A European Space Agency satellite is expected to reenter and largely burn up in Earth's atmosphere this week.
The agency's Space Debris Office, along with an international surveillance network, is monitoring and tracking the Earth-observing ERS-2 satellite, which is predicted to make its reentry at 6.14am Wednesday ET (10.14pm Wednesday AEDT), with a 15-hour window of uncertainty.
The ESA is also providing live updates on its website.
"As the spacecraft's reentry is 'natural', without the possibility to perform manoeuvres, it is impossible to know exactly where and when it will reenter the atmosphere and begin to burn up," according to a statement from the agency.
An artist's illustration depicts the Earth-observing ERS-2 satellite in orbit. (ESA)
The exact time of the satellite's reentry remains unclear due to the unpredictability of solar activity, which can change the density of Earth's atmosphere and how the atmosphere tugs on the satellite. As the sun nears its 11-year cycle's peak, known as solar maximum, solar activity has been ramping up. Solar maximum is expected to occur later this year.
The sun's increased activity already had an impact on speeding up the reentry of the ESA's Aeolus satellite in July 2023.

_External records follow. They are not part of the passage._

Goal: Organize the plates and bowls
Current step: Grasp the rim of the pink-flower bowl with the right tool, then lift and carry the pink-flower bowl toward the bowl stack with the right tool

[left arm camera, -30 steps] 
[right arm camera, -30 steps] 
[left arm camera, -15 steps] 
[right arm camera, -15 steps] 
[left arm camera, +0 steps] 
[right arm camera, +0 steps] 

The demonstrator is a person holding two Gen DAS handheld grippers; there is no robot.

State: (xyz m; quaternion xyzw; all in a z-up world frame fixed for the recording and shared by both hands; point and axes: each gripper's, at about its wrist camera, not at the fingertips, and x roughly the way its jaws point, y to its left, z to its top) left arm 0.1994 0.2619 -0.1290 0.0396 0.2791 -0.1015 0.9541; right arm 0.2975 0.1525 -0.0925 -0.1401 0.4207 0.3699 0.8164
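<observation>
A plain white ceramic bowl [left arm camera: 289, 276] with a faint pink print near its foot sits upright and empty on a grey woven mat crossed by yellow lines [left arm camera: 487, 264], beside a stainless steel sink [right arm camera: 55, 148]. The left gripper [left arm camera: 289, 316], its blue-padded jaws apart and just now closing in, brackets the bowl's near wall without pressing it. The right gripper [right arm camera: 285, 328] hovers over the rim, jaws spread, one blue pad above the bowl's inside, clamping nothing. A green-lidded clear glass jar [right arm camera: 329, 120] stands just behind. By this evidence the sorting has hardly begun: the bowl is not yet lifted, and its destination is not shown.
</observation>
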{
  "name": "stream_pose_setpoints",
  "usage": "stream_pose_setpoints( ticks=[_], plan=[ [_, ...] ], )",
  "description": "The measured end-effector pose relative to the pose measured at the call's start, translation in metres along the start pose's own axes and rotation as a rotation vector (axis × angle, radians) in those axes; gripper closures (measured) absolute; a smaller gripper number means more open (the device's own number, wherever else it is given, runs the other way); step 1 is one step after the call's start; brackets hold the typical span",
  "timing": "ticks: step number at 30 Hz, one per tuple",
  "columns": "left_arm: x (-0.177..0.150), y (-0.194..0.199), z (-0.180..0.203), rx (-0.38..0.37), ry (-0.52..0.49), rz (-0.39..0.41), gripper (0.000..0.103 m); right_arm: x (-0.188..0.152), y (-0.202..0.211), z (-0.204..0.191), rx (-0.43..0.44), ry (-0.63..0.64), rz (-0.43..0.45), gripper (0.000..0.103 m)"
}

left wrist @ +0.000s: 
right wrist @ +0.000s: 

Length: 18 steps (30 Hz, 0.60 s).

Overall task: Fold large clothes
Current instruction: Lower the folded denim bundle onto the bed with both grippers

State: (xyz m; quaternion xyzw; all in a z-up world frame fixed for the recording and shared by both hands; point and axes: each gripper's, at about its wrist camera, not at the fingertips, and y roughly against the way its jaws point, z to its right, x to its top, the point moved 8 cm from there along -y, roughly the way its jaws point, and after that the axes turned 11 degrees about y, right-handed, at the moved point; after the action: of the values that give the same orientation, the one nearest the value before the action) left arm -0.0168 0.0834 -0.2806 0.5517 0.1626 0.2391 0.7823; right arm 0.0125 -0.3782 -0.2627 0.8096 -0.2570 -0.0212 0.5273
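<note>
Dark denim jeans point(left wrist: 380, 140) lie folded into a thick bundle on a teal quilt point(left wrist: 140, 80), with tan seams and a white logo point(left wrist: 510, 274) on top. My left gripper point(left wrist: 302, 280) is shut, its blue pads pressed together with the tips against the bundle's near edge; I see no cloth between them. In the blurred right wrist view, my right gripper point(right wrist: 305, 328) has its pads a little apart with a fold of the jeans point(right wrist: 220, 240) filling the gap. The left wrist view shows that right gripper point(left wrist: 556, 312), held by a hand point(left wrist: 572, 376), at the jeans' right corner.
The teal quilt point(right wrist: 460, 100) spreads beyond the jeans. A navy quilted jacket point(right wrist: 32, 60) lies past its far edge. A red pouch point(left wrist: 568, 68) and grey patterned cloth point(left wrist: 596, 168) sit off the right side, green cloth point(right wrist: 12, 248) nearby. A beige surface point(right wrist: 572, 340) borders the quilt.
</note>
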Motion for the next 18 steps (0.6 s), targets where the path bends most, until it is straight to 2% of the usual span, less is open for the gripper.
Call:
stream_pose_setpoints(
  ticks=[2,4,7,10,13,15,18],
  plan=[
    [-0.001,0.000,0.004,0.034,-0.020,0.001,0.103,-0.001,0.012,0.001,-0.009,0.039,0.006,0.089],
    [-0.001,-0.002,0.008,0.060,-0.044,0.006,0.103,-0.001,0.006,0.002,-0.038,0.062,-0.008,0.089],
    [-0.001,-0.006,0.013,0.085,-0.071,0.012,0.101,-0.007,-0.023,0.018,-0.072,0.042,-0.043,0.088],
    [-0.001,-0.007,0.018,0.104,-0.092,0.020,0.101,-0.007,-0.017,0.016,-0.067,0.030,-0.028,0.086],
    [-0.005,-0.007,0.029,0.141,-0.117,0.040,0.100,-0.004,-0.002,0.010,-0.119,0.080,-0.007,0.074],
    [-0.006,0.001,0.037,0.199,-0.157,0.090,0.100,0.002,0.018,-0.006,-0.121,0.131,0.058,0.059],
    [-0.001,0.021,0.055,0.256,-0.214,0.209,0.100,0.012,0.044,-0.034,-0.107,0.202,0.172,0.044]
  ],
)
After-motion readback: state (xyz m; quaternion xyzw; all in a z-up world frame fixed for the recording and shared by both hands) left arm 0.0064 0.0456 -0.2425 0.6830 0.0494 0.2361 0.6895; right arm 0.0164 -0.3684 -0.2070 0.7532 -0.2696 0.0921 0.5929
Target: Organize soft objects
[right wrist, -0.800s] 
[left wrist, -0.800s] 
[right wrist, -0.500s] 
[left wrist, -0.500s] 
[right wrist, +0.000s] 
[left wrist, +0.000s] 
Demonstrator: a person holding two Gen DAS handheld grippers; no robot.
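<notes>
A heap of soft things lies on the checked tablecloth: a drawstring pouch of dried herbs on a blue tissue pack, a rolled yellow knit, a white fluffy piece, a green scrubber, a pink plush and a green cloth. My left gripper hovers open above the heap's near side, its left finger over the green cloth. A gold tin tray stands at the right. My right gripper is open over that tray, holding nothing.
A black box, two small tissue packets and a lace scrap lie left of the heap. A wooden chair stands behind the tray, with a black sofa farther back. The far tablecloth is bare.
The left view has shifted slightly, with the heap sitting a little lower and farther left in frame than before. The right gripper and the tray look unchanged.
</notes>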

The ERS-2 satellite has an estimated mass of 2294 kilograms after depleting its fuel, making it similar in size to other space debris that reenters Earth's atmosphere every week or so, according to the agency.
At about 80km above Earth's surface, the satellite is expected to break apart and the majority of the fragments will burn up in the atmosphere. The agency said that some fragments could reach the planet's surface, but they won't contain any harmful substances and will most likely fall into the ocean.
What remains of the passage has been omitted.